Das NENI am Wiener Naschmarkt war das erste Restaurant, das Haya Molcho mit ihren vier Söhnen zusammen eröffnete. Es wurde zu einem Riesenhit, sodass sie weitere Restaurants europaweit folgen lassen konnten. Sie bieten traditionelle israelische Küche an, gemischt mit mediterranen und rumänischen Einflüssen. Kein Wunder, dass ich bei dem Buch sofort zugegriffen habe, schließlich bin ich seit einiger Zeit sehr am Kochen interessiert.
Mittlerweile bin ich etwas ernüchtert. Das Buch möchte mehr sein als ein simples Kochbuch, und ja, es ist sehr hochwertig und griffig gestaltet. Statt lediglich Rezepte zu erklären, gibt es Geschichten aus Tel Aviv, über Leute, von denen die Autoren meinen, dass sie etwas zu erzählen haben oder man etwas über sie wissen sollte. Über Leute, die Tel Aviv, das moderne, das traditionelle, so richtig verkörpern. Und obwohl die Ausgewählten zweifellos was zu erzählen haben, ist mir das Ganze zu unreflektiert. Es gibt nur Berichte über Menschen, die es geschafft haben, die erfolgreich sind, die gutbürgerlich dastehen. Kaum einmal wird auf die Konflikte in Tel Aviv eingegangen, auf das, was diese Stadt wirklich ausmacht, nicht tiefergegraben, es läuft alles kritiklos gut so, wie es ist.

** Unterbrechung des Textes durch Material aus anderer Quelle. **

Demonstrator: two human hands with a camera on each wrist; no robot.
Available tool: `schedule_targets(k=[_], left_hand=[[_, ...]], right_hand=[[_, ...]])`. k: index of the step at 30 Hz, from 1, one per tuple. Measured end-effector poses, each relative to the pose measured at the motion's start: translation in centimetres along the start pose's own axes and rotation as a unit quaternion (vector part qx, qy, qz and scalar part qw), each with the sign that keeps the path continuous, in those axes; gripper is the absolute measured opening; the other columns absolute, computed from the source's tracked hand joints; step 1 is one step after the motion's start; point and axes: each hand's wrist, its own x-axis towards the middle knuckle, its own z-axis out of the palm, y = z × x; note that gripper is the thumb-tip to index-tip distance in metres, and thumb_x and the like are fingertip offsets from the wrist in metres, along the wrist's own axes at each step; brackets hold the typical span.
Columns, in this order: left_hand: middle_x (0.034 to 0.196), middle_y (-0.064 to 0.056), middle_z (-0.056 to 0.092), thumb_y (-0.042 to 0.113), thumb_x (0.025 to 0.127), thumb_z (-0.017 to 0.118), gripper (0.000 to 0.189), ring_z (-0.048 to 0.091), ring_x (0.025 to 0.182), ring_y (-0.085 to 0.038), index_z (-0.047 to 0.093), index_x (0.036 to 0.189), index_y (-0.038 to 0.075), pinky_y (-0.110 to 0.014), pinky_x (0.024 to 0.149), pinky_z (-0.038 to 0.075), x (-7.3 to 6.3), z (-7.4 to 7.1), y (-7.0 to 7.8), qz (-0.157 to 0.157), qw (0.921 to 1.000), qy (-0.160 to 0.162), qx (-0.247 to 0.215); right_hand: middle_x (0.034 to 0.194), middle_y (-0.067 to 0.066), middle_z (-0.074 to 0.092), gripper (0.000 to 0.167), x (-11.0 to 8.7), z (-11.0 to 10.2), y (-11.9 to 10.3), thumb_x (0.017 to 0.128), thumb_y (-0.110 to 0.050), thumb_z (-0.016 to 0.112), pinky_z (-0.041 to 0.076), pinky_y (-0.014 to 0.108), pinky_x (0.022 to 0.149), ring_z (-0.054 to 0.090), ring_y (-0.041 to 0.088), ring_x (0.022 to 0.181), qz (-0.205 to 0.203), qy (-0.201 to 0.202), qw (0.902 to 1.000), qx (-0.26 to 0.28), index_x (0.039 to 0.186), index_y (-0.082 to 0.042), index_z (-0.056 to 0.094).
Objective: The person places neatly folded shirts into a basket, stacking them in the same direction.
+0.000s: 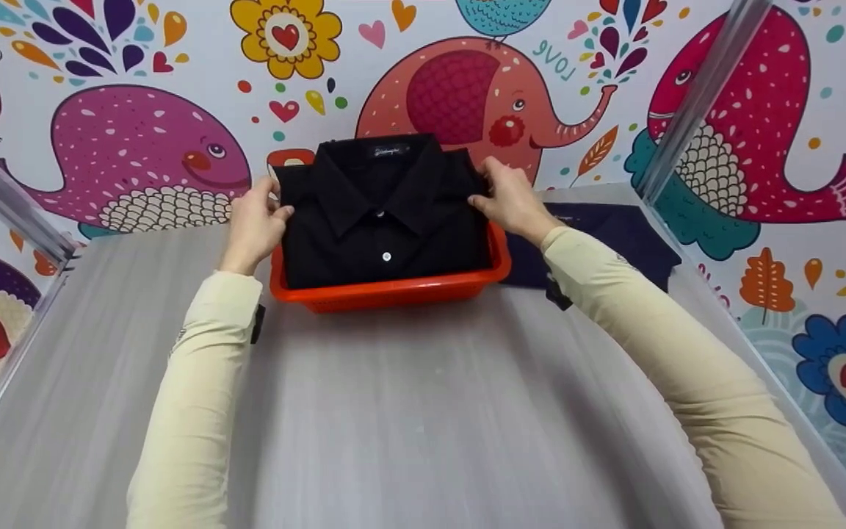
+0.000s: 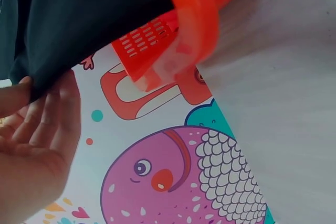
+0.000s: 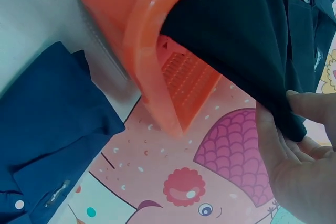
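Observation:
A folded black shirt, collar toward the back, lies in an orange plastic basket; its shoulder end is raised above the basket's far part. My left hand pinches the shirt's left shoulder edge between thumb and fingers, and the left wrist view shows that hand with the cloth between thumb and fingertips. On the other side my right hand pinches the right shoulder edge. The right wrist view shows this hand gripping a corner of the black shirt, with the basket's slotted inside visible beneath.
A folded dark blue garment lies right of the basket, partly behind my right forearm. The grey table ends at a back wall printed with cartoon animals. Metal posts stand at the corners.

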Motion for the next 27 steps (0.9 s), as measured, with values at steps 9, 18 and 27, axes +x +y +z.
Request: schedule_targets(k=[9, 18, 27], left_hand=[[0.102, -0.03, 0.062, -0.001, 0.094, 0.055, 0.021, 0.058, 0.092, -0.039, 0.052, 0.112, -0.01, -0.049, 0.082, 0.047, -0.4, 0.0, -0.1, -0.026, 0.9972, -0.07, 0.008], [0.104, -0.029, 0.059, -0.002, 0.093, 0.049, 0.02, 0.055, 0.089, -0.039, 0.055, 0.108, -0.012, -0.05, 0.083, 0.048, -1.2, -0.2, -0.5, -0.025, 0.9899, -0.136, 0.03], [0.101, -0.026, 0.058, -0.001, 0.091, 0.052, 0.018, 0.05, 0.093, -0.038, 0.058, 0.105, -0.01, -0.049, 0.09, 0.045, -2.4, 0.5, -0.4, 0.004, 0.9856, -0.165, 0.037]], right_hand=[[0.118, 0.021, 0.059, 0.035, 0.1, 1.2, 0.0, 0.093, -0.007, 0.062, 0.048, 0.04, 0.093, 0.057, 0.029, 0.105, 0.033, -0.026, 0.9991, 0.005, 0.125, 0.003, 0.049], [0.108, 0.019, 0.06, 0.03, -0.3, 1.0, 0.6, 0.092, -0.002, 0.057, 0.049, 0.04, 0.089, 0.059, 0.029, 0.1, -0.007, -0.002, 0.9996, 0.027, 0.12, 0.003, 0.049], [0.096, 0.02, 0.061, 0.024, -1.6, 0.6, 3.6, 0.089, 0.002, 0.053, 0.051, 0.041, 0.076, 0.06, 0.03, 0.086, -0.028, 0.022, 0.9991, 0.025, 0.112, 0.007, 0.05]])
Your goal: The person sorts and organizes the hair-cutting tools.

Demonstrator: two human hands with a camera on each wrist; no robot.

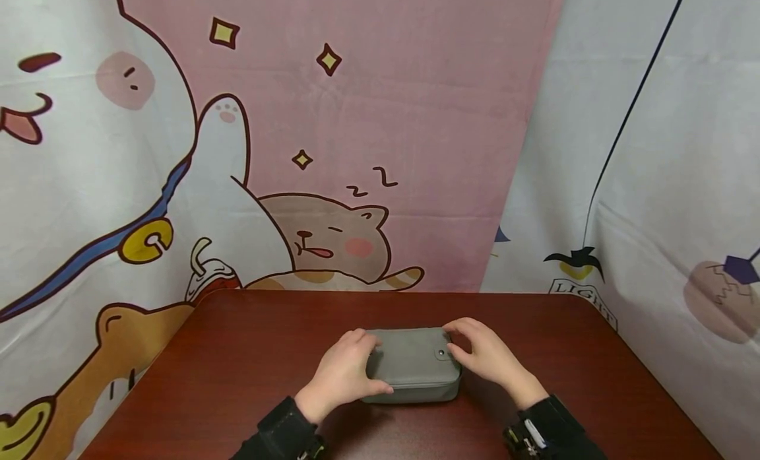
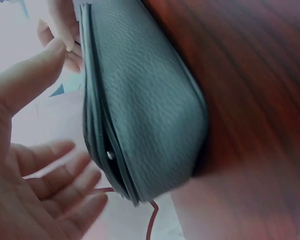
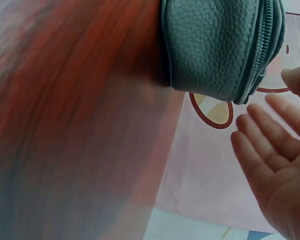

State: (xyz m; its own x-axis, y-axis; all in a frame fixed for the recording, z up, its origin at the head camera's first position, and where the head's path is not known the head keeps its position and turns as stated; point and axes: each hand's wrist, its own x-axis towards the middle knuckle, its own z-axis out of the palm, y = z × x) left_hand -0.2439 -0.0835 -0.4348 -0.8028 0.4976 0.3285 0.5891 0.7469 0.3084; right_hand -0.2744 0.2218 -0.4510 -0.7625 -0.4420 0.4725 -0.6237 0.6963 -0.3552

Kommen wir zu den Rezepten. Wahrscheinlich bin ich nicht die richtige Zielgruppe. Ich bin mittlerweile schon ambitioniert, aber ich möchte nicht stundenlang in der Küche stehen, oder schlimmer noch, erst einmal wirklich Geld in die Hand nehmen müssen, um diverse, so richtig unbekannte Zutaten zu kaufen. Da ich in einer abgeschiedenen Ecke Deutschlands lebe, blieb mir ohnehin nur das Internet. Klar, man kann Sachen ersetzen, die ständig erwähnten Sivri habe ich einfach durch normale Pepperoni ersetzt, statt Za'atar Oregano genommen, Zhug mit Chilli und Knoblauch versucht nachzuahmen. Aber wenn ich auch noch anfange, Kadaifi, Tamarindenpaste oder Sumachfrüchte zu ersetzen, dann brauche ich dieses Buch nicht mehr. Also habe ich eingekauft und Rezepte ausprobiert und ja, gerade die Lieblingsrezepte der Autoren (außer Tintenfisch, den habe ich gar nicht erst probiert!) haben was.
Aber für mich ist es trotzdem zu viel Aufwand. Manche Sachen muss man schon am Tag zuvor vorbereiten, für manche steht man echt ewig in der Küche. Alles in allem war es ein interessanter Ausflug, von dem ich mir mehr Alltagstauglichkeit erwartet hatte.